**Supplied data**

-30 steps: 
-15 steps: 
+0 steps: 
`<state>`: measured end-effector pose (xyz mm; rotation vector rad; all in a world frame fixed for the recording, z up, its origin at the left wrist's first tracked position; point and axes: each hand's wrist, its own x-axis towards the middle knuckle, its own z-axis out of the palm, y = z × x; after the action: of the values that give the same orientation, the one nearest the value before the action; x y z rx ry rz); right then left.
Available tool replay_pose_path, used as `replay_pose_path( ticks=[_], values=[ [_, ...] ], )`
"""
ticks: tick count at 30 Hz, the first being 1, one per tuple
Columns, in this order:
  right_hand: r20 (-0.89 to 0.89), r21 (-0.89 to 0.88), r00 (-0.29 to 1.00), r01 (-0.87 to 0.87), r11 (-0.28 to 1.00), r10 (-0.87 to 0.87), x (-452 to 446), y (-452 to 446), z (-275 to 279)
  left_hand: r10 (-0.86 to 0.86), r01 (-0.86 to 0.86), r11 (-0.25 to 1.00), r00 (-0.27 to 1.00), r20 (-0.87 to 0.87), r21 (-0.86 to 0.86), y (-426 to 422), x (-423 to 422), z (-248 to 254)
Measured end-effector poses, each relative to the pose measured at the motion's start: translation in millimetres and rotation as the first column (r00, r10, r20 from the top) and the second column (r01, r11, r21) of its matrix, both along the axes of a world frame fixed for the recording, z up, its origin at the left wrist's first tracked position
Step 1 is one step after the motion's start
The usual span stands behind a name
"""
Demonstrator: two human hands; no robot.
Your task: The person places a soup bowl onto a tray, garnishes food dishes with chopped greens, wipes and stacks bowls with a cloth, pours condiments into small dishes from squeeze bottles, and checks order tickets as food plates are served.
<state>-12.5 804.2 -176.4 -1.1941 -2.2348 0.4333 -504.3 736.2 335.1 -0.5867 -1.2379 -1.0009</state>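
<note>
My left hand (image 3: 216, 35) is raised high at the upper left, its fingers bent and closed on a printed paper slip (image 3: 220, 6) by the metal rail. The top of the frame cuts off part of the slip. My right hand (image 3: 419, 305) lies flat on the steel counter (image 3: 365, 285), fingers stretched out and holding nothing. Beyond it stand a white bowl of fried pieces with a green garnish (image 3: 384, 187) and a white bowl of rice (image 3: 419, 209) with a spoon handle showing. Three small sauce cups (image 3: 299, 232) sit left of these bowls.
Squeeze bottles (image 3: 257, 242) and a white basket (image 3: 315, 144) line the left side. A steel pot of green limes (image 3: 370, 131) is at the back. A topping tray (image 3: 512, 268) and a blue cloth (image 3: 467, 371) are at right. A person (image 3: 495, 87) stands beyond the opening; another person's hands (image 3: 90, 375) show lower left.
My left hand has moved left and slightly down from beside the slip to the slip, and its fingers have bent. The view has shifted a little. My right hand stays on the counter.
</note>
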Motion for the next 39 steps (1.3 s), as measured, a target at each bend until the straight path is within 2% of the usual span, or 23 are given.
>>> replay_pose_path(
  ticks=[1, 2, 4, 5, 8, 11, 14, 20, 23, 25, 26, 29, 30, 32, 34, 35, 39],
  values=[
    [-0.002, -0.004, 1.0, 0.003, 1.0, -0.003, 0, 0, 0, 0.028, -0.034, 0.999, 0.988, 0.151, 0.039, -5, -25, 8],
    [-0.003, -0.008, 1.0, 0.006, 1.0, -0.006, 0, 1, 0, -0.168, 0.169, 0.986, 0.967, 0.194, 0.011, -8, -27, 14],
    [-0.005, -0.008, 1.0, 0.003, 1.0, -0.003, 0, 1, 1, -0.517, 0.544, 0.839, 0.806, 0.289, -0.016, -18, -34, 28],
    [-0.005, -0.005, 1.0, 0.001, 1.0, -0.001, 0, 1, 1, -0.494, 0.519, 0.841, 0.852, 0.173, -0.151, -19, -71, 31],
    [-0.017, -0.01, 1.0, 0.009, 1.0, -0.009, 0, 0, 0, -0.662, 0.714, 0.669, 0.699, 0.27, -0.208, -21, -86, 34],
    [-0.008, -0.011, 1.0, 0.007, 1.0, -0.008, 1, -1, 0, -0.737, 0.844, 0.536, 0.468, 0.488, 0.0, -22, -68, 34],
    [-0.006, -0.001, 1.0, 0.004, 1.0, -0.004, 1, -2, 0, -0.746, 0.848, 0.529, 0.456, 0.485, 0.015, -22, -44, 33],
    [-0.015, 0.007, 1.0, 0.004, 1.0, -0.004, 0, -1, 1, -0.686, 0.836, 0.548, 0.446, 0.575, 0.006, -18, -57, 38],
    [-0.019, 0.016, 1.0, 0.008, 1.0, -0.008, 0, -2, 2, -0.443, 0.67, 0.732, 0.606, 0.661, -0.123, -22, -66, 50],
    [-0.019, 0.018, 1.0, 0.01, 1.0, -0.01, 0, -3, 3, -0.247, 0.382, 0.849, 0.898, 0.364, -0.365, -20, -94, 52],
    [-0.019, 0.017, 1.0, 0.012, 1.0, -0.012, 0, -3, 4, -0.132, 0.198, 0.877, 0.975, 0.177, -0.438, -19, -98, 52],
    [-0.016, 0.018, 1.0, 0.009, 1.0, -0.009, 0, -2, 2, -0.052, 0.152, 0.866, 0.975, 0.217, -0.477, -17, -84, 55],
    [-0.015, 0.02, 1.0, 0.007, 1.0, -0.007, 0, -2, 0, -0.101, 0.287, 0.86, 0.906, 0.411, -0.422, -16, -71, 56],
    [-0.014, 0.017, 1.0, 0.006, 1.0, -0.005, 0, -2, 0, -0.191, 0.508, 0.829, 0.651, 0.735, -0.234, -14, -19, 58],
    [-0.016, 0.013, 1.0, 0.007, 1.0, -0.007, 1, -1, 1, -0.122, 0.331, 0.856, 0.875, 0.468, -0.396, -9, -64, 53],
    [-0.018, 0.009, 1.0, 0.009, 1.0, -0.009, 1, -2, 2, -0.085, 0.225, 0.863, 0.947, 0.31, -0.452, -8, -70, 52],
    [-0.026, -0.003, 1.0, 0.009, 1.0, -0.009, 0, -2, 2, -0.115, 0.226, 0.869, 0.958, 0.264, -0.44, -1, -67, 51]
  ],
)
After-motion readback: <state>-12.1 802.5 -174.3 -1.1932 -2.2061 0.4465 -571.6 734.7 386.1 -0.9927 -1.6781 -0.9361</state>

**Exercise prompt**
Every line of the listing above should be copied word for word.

**Reply**
-30 steps: 
-15 steps: 
+0 steps: 
`<state>`: measured end-effector pose (xyz mm; rotation vector rad; all in a world frame fixed for the recording, z up, its origin at the left wrist's first tracked position; point and axes: each hand's wrist, its own x-axis towards the middle knuckle, its own z-axis out of the palm, y = z × x; after the action: of the values that give the same orientation, the one nearest the value before the action; x y z rx ry rz); right then left.
Available tool replay_pose_path, used as `replay_pose_path( ticks=[_], values=[ [_, ...] ], )`
"""
ticks: tick count at 30 Hz, the first being 1, one per tuple
Columns, in this order:
  right_hand: r20 (-0.89 to 0.89), r21 (-0.89 to 0.88), r00 (-0.29 to 1.00), r01 (-0.87 to 0.87), r11 (-0.28 to 1.00), r10 (-0.87 to 0.87), x (-452 to 446), y (-452 to 446), z (-275 to 279)
  left_hand: r10 (-0.86 to 0.86), r01 (-0.86 to 0.86), r11 (-0.25 to 1.00), r00 (-0.27 to 1.00), r20 (-0.87 to 0.87), r21 (-0.86 to 0.86), y (-426 to 422), x (-423 to 422), z (-248 to 254)
Measured end-effector poses, each relative to the pose measured at the motion's start: translation in millimetres and rotation as the first column (r00, r10, r20 from the top) and the second column (r01, r11, r21) of its matrix, both along the axes of a world frame fixed for the recording, z up, its origin at the left wrist's first tracked position
Step 1 is one step after the motion's start
The usual span stands behind a name
"""
Demonstrator: two human hands; no robot.
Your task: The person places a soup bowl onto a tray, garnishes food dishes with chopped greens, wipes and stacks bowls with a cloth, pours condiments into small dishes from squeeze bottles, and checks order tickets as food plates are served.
<state>-12.5 804.2 -176.4 -1.1941 -2.2348 0.4333 -504.3 736.2 335.1 -0.5867 -1.2379 -1.0009</state>
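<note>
My left hand (image 3: 216, 35) is raised high at the upper left, its fingers bent and closed on a printed paper slip (image 3: 220, 6) by the metal rail. The top of the frame cuts off part of the slip. My right hand (image 3: 419, 305) lies flat on the steel counter (image 3: 365, 285), fingers stretched out and holding nothing. Beyond it stand a white bowl of fried pieces with a green garnish (image 3: 384, 187) and a white bowl of rice (image 3: 419, 209) with a spoon handle showing. Three small sauce cups (image 3: 299, 232) sit left of these bowls.
Squeeze bottles (image 3: 257, 242) and a white basket (image 3: 315, 144) line the left side. A steel pot of green limes (image 3: 370, 131) is at the back. A topping tray (image 3: 512, 268) and a blue cloth (image 3: 467, 371) are at right. A person (image 3: 495, 87) stands beyond the opening; another person's hands (image 3: 90, 375) show lower left.
My left hand has moved left and slightly down from beside the slip to the slip, and its fingers have bent. The view has shifted a little. My right hand stays on the counter.
</note>
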Motion for the next 39 steps (1.3 s), as measured, a target at each bend until the straight path is within 2% of the usual span, or 23 are given.
>>> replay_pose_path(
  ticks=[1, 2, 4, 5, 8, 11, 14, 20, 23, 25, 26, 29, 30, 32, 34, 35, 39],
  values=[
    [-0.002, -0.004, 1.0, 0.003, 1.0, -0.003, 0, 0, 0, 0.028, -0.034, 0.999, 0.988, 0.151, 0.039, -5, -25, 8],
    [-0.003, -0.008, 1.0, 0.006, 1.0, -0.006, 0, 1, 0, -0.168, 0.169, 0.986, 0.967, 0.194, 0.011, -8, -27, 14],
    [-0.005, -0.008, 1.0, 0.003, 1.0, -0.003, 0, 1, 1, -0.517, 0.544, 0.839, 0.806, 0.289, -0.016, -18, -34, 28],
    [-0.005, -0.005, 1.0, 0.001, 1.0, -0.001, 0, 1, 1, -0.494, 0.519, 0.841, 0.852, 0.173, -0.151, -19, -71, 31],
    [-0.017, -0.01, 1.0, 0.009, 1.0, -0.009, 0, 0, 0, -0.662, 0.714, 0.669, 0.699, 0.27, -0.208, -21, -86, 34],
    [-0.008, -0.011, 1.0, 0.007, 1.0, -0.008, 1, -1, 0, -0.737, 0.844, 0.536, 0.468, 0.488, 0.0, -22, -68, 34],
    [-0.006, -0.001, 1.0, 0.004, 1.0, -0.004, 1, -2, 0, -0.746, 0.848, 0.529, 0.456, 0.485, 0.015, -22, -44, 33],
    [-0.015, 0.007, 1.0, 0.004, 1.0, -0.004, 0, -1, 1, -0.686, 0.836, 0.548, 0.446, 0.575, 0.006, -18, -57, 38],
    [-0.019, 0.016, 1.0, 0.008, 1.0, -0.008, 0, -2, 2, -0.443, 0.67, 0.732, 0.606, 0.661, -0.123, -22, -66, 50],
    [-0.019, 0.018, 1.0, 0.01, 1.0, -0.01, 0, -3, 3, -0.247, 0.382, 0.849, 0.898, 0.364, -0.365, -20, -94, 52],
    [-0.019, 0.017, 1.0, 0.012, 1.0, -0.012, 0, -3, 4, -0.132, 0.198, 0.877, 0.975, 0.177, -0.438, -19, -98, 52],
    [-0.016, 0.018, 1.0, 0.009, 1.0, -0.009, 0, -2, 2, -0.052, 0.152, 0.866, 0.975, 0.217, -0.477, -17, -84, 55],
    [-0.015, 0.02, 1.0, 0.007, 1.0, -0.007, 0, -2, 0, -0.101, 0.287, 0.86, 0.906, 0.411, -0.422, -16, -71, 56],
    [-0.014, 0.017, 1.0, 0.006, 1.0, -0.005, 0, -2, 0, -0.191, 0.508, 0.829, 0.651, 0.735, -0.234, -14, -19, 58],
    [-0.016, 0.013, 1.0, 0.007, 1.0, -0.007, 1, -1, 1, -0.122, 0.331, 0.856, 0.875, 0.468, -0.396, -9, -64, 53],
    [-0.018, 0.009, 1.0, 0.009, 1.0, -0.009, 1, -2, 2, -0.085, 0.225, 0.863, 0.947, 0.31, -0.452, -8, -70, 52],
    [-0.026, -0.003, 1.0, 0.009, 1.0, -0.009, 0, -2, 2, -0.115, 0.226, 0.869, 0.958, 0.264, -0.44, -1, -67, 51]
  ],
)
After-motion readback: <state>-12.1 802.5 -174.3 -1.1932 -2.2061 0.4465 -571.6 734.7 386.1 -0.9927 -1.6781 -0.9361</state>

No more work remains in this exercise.